IEH has been Hub-Zone company since 2007, which gives it a 10% price evaluation preference, and the government goal is to award 3% of federal prime contracts and subcontracts to Hub-Zone firms.
Between its standard products approved as military qualified product listings, the custom designed connectors for unique applications and the Hub-Zone small business company designation, the company has carved out a profitable niche in its industry.
After the Gulf War, the military downsized its spending, causing IEH sales to remain in the range of 4-5mm between 1995 and 2004. But in the last 10 years, IEH has more than tripled sales. IEH’s top four customers account for 38% of sales.

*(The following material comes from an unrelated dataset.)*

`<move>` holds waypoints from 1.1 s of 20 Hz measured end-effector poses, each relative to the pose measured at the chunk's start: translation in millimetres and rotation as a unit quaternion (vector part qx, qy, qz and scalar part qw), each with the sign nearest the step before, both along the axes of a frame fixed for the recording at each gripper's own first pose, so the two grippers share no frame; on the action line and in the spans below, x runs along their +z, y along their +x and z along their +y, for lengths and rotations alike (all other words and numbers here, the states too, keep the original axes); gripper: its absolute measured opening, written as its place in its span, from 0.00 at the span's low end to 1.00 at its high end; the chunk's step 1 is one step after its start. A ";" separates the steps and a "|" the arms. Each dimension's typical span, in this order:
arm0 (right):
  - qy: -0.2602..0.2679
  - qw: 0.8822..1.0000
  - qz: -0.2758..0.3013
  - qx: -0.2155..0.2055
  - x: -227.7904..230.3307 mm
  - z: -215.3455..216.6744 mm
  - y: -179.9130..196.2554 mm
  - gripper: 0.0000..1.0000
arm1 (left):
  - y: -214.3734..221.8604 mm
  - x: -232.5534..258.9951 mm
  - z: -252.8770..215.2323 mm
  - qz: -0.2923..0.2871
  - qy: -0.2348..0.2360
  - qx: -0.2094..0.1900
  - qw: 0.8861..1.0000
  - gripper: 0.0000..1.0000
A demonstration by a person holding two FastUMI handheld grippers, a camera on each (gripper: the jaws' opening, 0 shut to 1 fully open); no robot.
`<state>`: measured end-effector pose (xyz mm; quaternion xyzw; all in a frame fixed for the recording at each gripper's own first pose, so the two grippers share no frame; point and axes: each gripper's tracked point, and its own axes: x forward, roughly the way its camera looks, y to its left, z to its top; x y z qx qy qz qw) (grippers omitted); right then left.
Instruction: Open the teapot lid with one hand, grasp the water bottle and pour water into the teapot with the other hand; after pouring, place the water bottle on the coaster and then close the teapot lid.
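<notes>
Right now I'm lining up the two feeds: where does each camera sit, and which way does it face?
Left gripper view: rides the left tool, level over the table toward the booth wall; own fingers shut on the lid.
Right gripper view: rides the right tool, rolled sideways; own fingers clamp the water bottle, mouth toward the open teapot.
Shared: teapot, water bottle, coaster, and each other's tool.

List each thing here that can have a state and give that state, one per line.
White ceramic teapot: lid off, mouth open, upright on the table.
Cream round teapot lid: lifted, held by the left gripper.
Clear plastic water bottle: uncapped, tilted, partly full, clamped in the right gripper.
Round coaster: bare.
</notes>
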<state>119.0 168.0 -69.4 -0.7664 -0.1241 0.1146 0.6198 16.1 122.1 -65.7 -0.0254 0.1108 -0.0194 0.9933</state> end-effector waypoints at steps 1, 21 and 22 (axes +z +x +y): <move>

The real impact on the stock price has come from the increase in margins. In the last decade, the company struggled with gross margins in the 26-29% range. But in the last five years it increased these margins to the 31-37% range, while also keeping the SG&A expense growth smaller in proportion to the top-line growth. This caused net margins to jump from 1-3% to 7-12%, leading to massive net income growth.
The company free cash flow is a much less compelling story: $0.08/share in the trailing twelve months, and $-.07/share in FY11. This is caused by a large buildup in inventory, specifically raw materials. The company has doubled sales since 2008 while raw materials have almost tripled. Most of IEH’s net income has gone towards purchasing raw materials, leading to the low free cash flow levels. The company’s most recent 10-Q states that it may purchase excess raw materials to take advantage of low prices or in anticipation of increased sales. From speaking with IEH, I gathered that the company was focusing on the latter, which makes sense as 2011 was a year with record backlog.
The company is debt free with $418k in cash, and owes an annual 150k and 111k for a building lease and pension expense. The pension is operated through the United Auto Worker’s union, and neither the plan net assets or unfunded pension obligation is available to IEH. Using the remaining lease payments, I estimated the present value of the building lease at $1.2mm.
Why the Fallen Stock Price, and Reason for Investment
From a high of $5.40 in August 2011, the stock price has fallen to $3.65. This coincides with two events. First, revenue in the September quarter was flat YoY, while December saw a fall from 2010 levels – a concerning fact since September and December had both seen YoY gains in each of the past four years. Second, the US declared an end to the Iraq War in December 2011 with a final large troop drawdown, as well as beginning large troop withdrawals in Afghanistan.
In short, it is doubtful that IEH will continue the previous trend by tripling sales growth over the next ten years. However, IEH doesn’t have a history of overinvesting in inventory, and combined with the record backlog levels it should indicate that the recent fall in sales should be the exception, rather than the rule.
The risk is that the connector market languishes under defense spending cuts, and the Smiths Group starts a price war for the remaining market share, cutting margins to the bone and creating a stagnant market like 1995-2004. A tighter margin environment like 2004-2005 would lead to a lower ROIC around 7-10%, as opposed to the 20-25% ROIC of the last couple of years.
The catalyst for the stock is the realization of anticipated increased sales, along with the eventual slowdown in raw materials buildup leading to higher free cash flow. At 1.12x book value and a 5.4 P/E, the current discount makes IEHC cheap enough to buy and wait for mean reversion towards the high end of the normal P/E range, with book value growth providing the margin of safety.